Nella specie, il timore del ricorrente concretizza una vicenda assolutamente non inquadrabile nel concetto di persecuzione per i motivi di cui si è detto e il suo racconto è stato motivatamente ritenuto inattendibile, sicché nessun dovere istruttorio officioso incombeva in capo al giudice di merito.
2.1 Quanto alla domanda D.Lgs. n. 251 del 2007, ex art. 14, lett. c), il Tribunale, sulla base di fonti aggiornate, è pervenuto alla conclusione che non può predicarsi – con riferimento alla regione di provenienza del richiedente – la sussistenza di un conflitto armato interno contrassegnato da un’estensione territoriale e da un livello di violenza indiscriminato tale da porre a rischio l’incolumità personale del richiedente medesimo.
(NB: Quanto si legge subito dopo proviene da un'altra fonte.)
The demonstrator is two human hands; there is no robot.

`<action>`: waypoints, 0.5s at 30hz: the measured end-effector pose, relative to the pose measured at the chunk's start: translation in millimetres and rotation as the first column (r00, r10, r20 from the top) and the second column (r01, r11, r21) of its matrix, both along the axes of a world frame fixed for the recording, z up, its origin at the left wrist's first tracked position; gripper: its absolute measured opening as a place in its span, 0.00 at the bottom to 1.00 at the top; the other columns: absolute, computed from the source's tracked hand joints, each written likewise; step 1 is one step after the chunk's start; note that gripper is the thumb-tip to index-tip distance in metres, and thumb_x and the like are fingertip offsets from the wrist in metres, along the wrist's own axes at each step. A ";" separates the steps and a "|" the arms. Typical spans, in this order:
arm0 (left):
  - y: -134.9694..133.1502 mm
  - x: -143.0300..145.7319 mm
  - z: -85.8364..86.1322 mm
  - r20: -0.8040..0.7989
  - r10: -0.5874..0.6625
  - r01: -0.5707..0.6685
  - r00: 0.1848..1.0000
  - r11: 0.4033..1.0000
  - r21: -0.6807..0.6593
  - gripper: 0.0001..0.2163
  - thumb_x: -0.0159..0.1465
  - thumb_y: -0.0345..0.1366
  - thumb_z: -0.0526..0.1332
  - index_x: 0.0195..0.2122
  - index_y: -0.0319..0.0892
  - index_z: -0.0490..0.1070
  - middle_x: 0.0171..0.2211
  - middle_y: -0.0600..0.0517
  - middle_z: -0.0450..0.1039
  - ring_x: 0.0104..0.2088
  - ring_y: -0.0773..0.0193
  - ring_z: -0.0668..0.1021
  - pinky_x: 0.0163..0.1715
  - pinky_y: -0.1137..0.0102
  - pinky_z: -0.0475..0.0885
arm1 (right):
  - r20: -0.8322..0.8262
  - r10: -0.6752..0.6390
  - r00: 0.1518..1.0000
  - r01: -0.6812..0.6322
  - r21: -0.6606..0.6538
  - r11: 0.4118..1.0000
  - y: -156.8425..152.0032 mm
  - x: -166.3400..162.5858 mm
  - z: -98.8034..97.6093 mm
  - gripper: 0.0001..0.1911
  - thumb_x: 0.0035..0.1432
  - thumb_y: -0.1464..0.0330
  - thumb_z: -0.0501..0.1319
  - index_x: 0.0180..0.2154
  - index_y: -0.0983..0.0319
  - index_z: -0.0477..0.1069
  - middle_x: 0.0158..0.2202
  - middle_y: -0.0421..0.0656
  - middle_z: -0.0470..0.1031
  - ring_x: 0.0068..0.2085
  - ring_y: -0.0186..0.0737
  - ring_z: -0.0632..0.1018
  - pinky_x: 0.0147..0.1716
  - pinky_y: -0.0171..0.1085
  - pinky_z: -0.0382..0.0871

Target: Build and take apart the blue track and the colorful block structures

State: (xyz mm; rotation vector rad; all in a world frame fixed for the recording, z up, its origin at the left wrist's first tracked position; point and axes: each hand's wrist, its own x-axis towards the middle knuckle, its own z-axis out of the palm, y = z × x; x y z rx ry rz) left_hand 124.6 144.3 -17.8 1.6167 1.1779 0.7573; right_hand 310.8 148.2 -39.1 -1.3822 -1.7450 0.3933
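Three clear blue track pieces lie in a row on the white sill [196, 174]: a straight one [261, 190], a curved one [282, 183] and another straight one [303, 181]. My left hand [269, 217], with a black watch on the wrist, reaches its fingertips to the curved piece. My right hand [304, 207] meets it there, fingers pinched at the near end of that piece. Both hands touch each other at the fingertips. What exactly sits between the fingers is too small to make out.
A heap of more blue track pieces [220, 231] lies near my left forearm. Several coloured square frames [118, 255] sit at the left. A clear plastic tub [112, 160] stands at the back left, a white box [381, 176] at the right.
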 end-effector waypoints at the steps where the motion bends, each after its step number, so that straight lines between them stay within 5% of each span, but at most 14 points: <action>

Siffatto accertamento costituisce un’indagine di fatto che può essere censurata in sede di legittimità nei limiti consentiti dal nuovo testo dell’art. 360 c.p.c., comma 1, n. 5: il che non è avvenuto, sicché l’odierna doglianza deve reputarsi come semplicemente finalizzata a sovvertirne l’esito.
3. Anche il secondo motivo è inammissibile.
Questa Corte, in materia di obbligo di audizione del richiedente, alla luce della normativa e della giurisprudenza Eurounitaria, ha stabilito che nei giudizi di protezione internazionale, il giudice, in assenza della videoregistrazione del colloquio svoltosi dinnanzi alla Commissione territoriale, ha l’obbligo di fissare l’udienza di comparizione ma non anche quello di disporre l’audizione del ricorrente, a meno che: a) nel ricorso vengano dedotti fatti nuovi a sostegno della domanda; b) il giudice ritenga necessaria l’acquisizione di chiarimenti in ordine alle incongruenze o alle contraddizioni rilevate nelle dichiarazioni del richiedente; c) quest’ultimo nel ricorso ne faccia istanza, precisando gli aspetti in ordine ai quali intende fornire i predetti chiarimenti, e sempre che la domanda non venga ritenuta manifestamente infondata o inammissibile.
Nella specie risulta dal provvedimento impugnato che l’udienza è stata fissata mentre il ricorrente non indica quali fatti nuovi, allegati al ricorso, rendevano necessario il suo ascolto, sicché sul punto la censura è inammissibile (Sez. I, Sent. n. 21584 del 2020).
4. Anche i rilievi in ordine al mancato accoglimento dell’istanza di protezione umanitaria sono inammissibili.
Il Tribunale leccese, con incensurabile apprezzamento di fatto, ha spiegato le ragioni per le quali non ha riscontrato l’esistenza di condizioni di vulnerabilità idonee a giustificare il riconoscimento della protezione umanitaria, avendo rimarcato, tra l’altro, che il richiedente non ha neanche raggiunto uno stabile inserimento familiare, sociale e lavorativo in Italia.
5. Il ricorso, dunque, va dichiarato inammissibile, senza necessità di pronuncia sulle spese di questo giudizio di legittimità, non essendosi il Ministero dell’Interno costituito.
P.Q.M.
La Corte dichiara inammissibile il ricorso. Nulla per le spese del presente giudizio di legittimità. Sussistono i presupposti processuali per il versamento dell’ulteriore contributo, così come previsto dal D.P.R. n. 115 del 2002, art. 13, comma 1-quater, ove dovuto.
Così deciso in Roma, nella Camera di consiglio della Sezione Prima Civile della Corte Suprema di Cassazione, il 18 dicembre 2020.